Beyond the obvious tracking of Coronavirus cases and infection rates, you can bring in data that, on the surface, isn't directly connected to the virus. While it has its limitations, this tracker by Unacast conveys how well people are social-distancing by tracking cell phone movements — and gives grades to states and counties based on how much ‘distance traveled’ has changed in recent times.
Of course, the impact of Coronavirus is being widely felt throughout the economy, nowhere more starkly than in the sharp rise of unemployment claims, which the New York Times visualized simply and effectively using Department of Labor statistics. Further economic impact will likely be the focus of data exploration in the coming weeks, as more data which conveys that impact begins to capture the ways in which our lives have changed.
Another impact being explored is how Coronavirus is affecting the environment. NASA’s Earth Observatory explored that question at length, producing some striking images of before and after the virus started spreading. They also explain exactly how the virus is not impacting the virus, doing a good job of also adding in that subject matter expertise to better understand what exactly the data is telling us.

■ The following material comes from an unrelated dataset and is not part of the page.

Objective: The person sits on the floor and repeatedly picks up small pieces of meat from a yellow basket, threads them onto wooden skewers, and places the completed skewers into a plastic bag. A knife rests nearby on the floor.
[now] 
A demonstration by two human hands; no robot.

Beyond the descriptive work we’ve done so far, the predictive work of modeling the future is the heart of what data science is. Epidemiological models trying to understand and predict the spread of COVID-19 are complex, but Linear Digressions, a data science podcast, does an excellent job walking through a recent model published in Science in a relatively short 25-minute episode. The biggest takeaway is that social distancing really will have an impact on the outcomes, according to all the data that scientists have crunched so far.
For burgeoning data scientists looking to contribute, Kaggle, a data science competition website owned by Google, is running weekly forecasting challenges using an accessible data set curated from reliable sources which could be an excellent way to test your data science skills.

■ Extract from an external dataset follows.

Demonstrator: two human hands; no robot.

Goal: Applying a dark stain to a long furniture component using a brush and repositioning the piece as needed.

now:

As you go through the data science process, it’s important to evaluate your results and reflect on the impact of your work. Data can inform, educate and incite people to action — but it can also, when misused or misrepresented, distort the truth. There are special considerations in times of crisis and when dealing with health data. The author of this Medium post spells those out well, citing concerns regarding variations in definitions inherent in the data being used. She urges data enthusiasts to not build COVID-19 visualizations or models without carefully considering the audience and the purpose of those projects, as we are in a situation of ‘information overload’ which could, at worst, incite alarm.
With that being said, there are plenty of good reasons to contribute towards Coronavirus-related projects at the moment, and plenty of responsible ways to do so (like the above Kaggle competition).
Additionally, there is a lot of related data that can be explored or modeled that captures aspects of this crisis without directly trying to grapple with complicated health data. Beyond the more serious analyses of the impacts the Coronavirus is having on the world, there is a lighter side that could let us focus on things like how communication and free time is changing as we adapt. Explore Twitch data to see how the video game streaming platform’s viewership has changed over time. If you’re missing sports, check out FiveThirtyEight’s take on what might have happened in the NCAA tournament (a different take than the one explored at the end of the Linear Digressions podcast linked above). Or blend video games and sports by examining the impact this has had on eSports.